Jordan: The CNCF Sandbox status is worth emphasizing. The CNCF has a rigorous evaluation process. Sandbox acceptance means the project meets their criteria for community health, governance structure, and technical merit. It's not a guarantee of success, but it's a strong signal of project quality and commitment to open governance. Projects in the Sandbox are on a path toward potential Incubation and Graduation.

Alex: For those wanting to try HolmesGPT, here's the recommended path. Start on a development or staging cluster, not production. This lets you experiment without risk. Use pip install to get the CLI. Configure your preferred LLM provider with an API key. Enable the core Kubernetes toolsets first. Ask some basic questions about your cluster health. Try investigating a known issue you've already debugged manually to see how HolmesGPT approaches it. Then gradually expand to more toolsets and integrate with your alerting.

Jordan: Join the HolmesGPT channel on CNCF Slack for community support. The maintainers are active and responsive. If you have a unique toolset integration, consider contributing it back to the project. The project welcomes contributions and has clear guidelines in their CONTRIBUTING.md file.

Alex: The shift we're seeing here parallels what happened with observability a decade ago. We went from siloed monitoring tools to integrated observability platforms. Now we're going from passive observability, where data sits waiting to be queried, to active AI assisted investigation where the system proactively correlates and analyzes. HolmesGPT is one of the first serious open source entries in this space.

Jordan: And because it's open source with CNCF governance, you're not locked into a vendor's roadmap. You can extend it, customize it, and contribute improvements back. That's the model that's worked well for the cloud native ecosystem with Kubernetes, Prometheus, and other CNCF projects.

Alex: To wrap up, HolmesGPT represents a new category of tooling where AI doesn't just answer questions but actively investigates your infrastructure. With forty plus integrations, CNCF backing, and a privacy first architecture, it's worth exploring for any team dealing with complex Kubernetes troubleshooting.

Jordan: The project is moving quickly. What's in beta today will likely be stable in a few months. Getting familiar with agentic investigation now will position your team well as this approach becomes standard practice for cloud native operations.

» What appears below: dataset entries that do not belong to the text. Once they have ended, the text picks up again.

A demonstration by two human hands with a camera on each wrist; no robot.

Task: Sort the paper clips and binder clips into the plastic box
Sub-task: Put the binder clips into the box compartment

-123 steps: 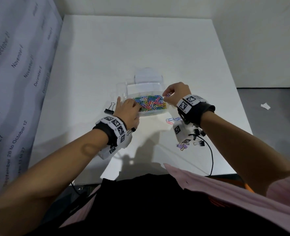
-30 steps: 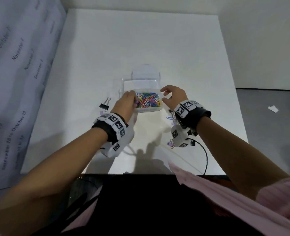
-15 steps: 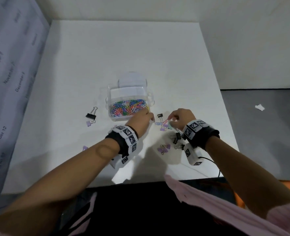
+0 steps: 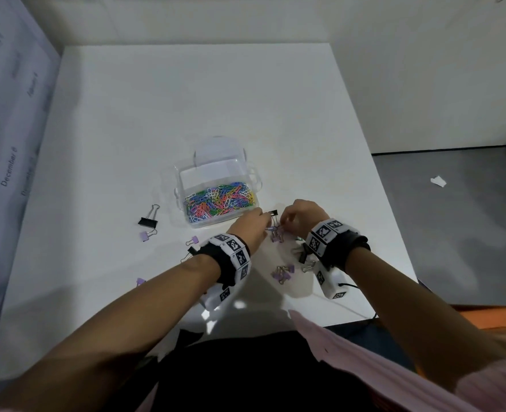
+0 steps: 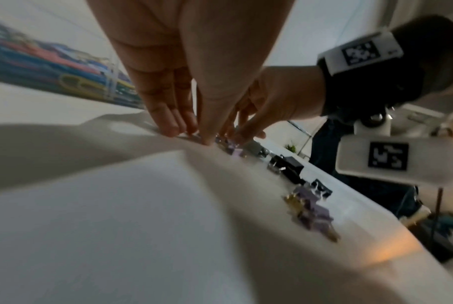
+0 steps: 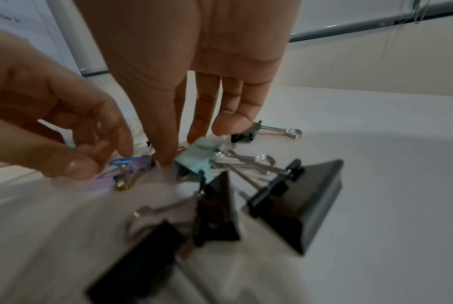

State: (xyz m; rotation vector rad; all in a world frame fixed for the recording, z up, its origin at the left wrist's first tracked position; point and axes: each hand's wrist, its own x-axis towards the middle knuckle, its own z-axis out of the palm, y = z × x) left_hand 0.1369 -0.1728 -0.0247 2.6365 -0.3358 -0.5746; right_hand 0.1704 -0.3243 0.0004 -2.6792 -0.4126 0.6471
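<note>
The clear plastic box [image 4: 183, 179] stands open mid-table, its near half full of coloured paper clips [image 4: 220, 200]. Just in front of its right corner both hands meet over a small heap of purple binder clips [image 4: 276, 234]. My left hand [image 4: 265, 226] reaches down, thumb and forefinger pinching a blue paper clip [image 6: 121, 161] that lies on the table. My right hand [image 6: 184, 148] points down with nearly straight fingers, its thumb tip on the table between a purple clip [image 6: 139, 166] and a teal binder clip [image 6: 197, 158]. A small black binder clip [image 4: 273, 213] lies beyond the fingertips.
Black binder clips [image 6: 298, 201] lie under my right wrist, with more purple ones [image 4: 283, 273] nearer me. Left of the box lie a black clip [image 4: 148, 222] and purple clips [image 4: 144, 235]. The table's right edge [image 4: 394, 233] is close.
Both hands have left the box and come down to the clips in front of its right corner. The left hand has closed in on the blue paper clip.
</note>
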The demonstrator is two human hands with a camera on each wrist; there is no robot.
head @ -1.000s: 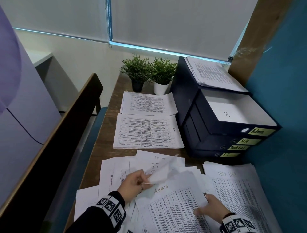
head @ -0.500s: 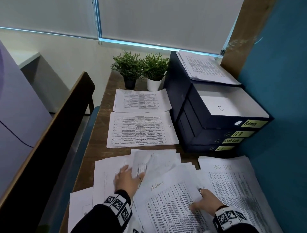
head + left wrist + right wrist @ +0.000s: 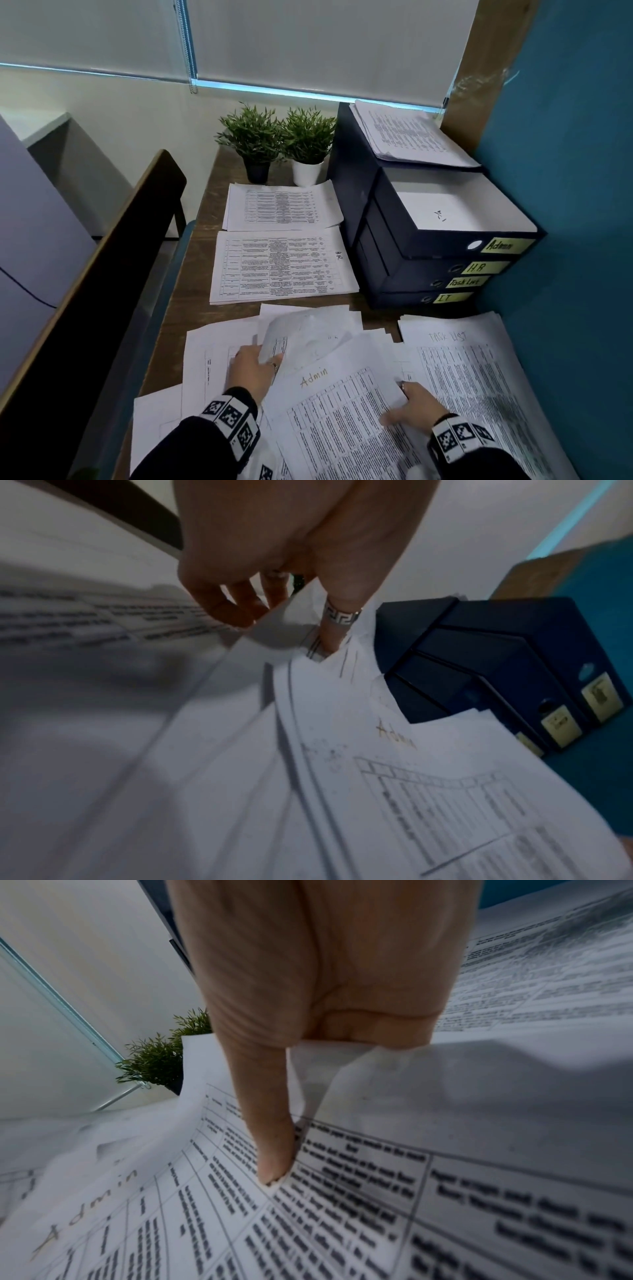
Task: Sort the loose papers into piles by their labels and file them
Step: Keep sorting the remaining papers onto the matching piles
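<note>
Loose printed papers lie overlapping on the near part of the wooden desk. My left hand pinches a bent loose sheet; in the left wrist view the ringed thumb lies on the sheet and the fingers curl under its edge. My right hand grips the right edge of the sheet labelled Admin, with the thumb on top and the fingers beneath. Sorted piles lie beyond: HR, another pile behind it, and Task List at the right.
Dark blue box files labelled Admin, HR, Task List and IT are stacked at the right against the teal wall, with a paper pile on top. Two potted plants stand at the desk's far end. A dark wooden partition runs along the left.
My left hand has lowered its raised sheet down onto the loose papers, covering the IT-labelled page. My right hand has stayed on the Admin sheet's edge.
</note>
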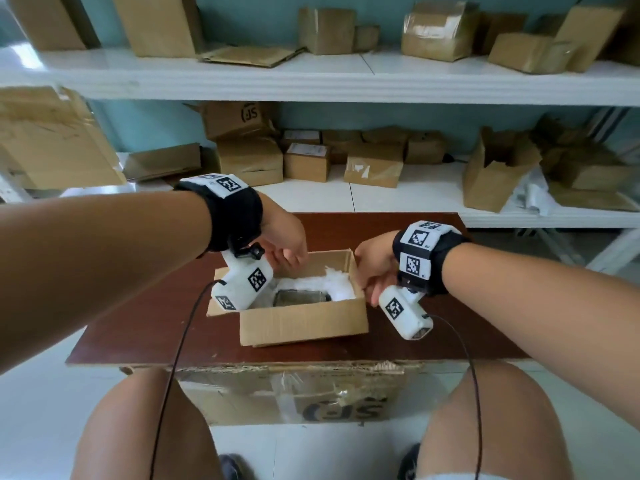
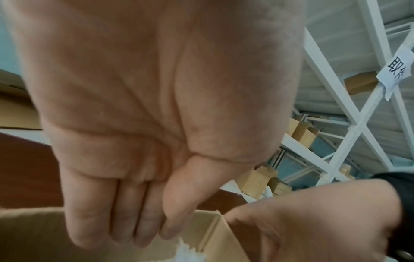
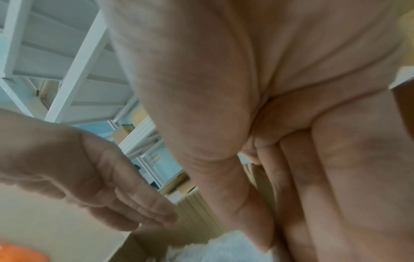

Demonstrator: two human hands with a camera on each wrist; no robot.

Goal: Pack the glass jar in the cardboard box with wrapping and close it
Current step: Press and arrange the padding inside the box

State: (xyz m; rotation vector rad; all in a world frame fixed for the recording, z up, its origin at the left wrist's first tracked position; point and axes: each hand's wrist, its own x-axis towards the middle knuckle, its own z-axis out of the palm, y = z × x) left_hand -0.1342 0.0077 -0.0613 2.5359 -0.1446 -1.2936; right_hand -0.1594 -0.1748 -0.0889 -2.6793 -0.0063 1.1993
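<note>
The open cardboard box (image 1: 304, 323) stands on a dark red-brown table (image 1: 138, 323), its left flap spread outward. Inside lies the glass jar (image 1: 300, 298), bedded in white wrapping (image 1: 336, 285). My left hand (image 1: 289, 252) hangs over the box's back edge, its straight, closed fingers (image 2: 116, 221) pointing down toward the wrapping (image 2: 186, 251) and holding nothing. My right hand (image 1: 372, 271) holds the box's right wall, thumb (image 3: 235, 203) on the inner side and fingers (image 3: 313, 186) down the outside.
White shelves (image 1: 346, 77) behind the table carry several cardboard boxes. A large printed carton (image 1: 294, 393) stands under the table's front edge, between my knees. Wrist-camera cables (image 1: 180, 348) hang over the table front. A blurred orange thing (image 3: 13, 251) shows low in the right wrist view.
</note>
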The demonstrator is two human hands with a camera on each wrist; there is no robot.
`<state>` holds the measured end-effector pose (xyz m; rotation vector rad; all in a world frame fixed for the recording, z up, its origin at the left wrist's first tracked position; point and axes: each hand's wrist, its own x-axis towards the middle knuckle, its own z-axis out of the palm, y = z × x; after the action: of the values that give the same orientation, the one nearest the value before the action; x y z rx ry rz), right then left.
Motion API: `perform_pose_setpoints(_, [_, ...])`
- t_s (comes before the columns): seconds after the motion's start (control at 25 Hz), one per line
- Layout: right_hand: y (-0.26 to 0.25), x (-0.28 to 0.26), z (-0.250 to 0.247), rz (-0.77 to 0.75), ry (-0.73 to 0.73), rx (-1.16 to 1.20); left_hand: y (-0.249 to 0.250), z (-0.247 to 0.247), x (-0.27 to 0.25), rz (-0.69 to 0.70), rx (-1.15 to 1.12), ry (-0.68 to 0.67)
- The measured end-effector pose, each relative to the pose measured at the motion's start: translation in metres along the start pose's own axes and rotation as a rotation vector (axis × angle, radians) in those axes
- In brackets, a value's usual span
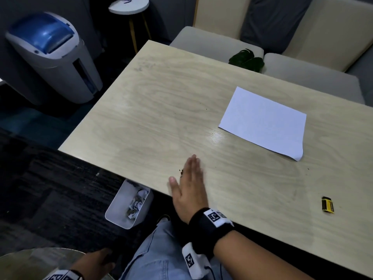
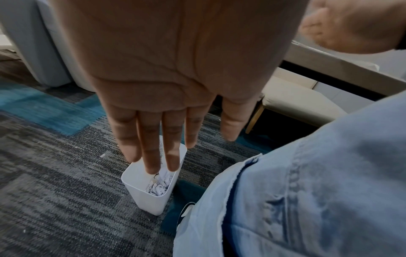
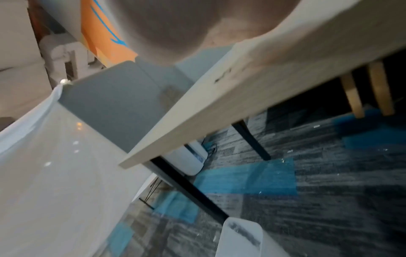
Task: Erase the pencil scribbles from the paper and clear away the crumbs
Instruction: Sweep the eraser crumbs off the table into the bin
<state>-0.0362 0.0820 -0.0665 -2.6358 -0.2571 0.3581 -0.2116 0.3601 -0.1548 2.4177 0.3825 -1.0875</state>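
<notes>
Crumb-clearing step: right hand (image 1: 188,190), fingers flat and together, beside crumbs (image 1: 181,172) near table (image 1: 141,118) edge; next, sweep them into bin (image 1: 129,205) below.

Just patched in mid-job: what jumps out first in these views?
The right hand lies flat at the table's near edge, with a small clump of dark crumbs at its fingers. Below that edge a white bin of paper scraps stands on the carpet. The white paper lies further back, with no marks visible.
</notes>
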Motion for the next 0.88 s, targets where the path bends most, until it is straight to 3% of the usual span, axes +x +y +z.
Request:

Alex: Start small with a dev cluster and the core toolsets. Experience the agentic investigation approach firsthand. If it works for your environment, gradually expand.

Jordan: The future of troubleshooting is AI assisted, and HolmesGPT is a compelling open source path to get there. The combination of live system access, agentic reasoning, and extensible toolsets creates something genuinely new in the operations space.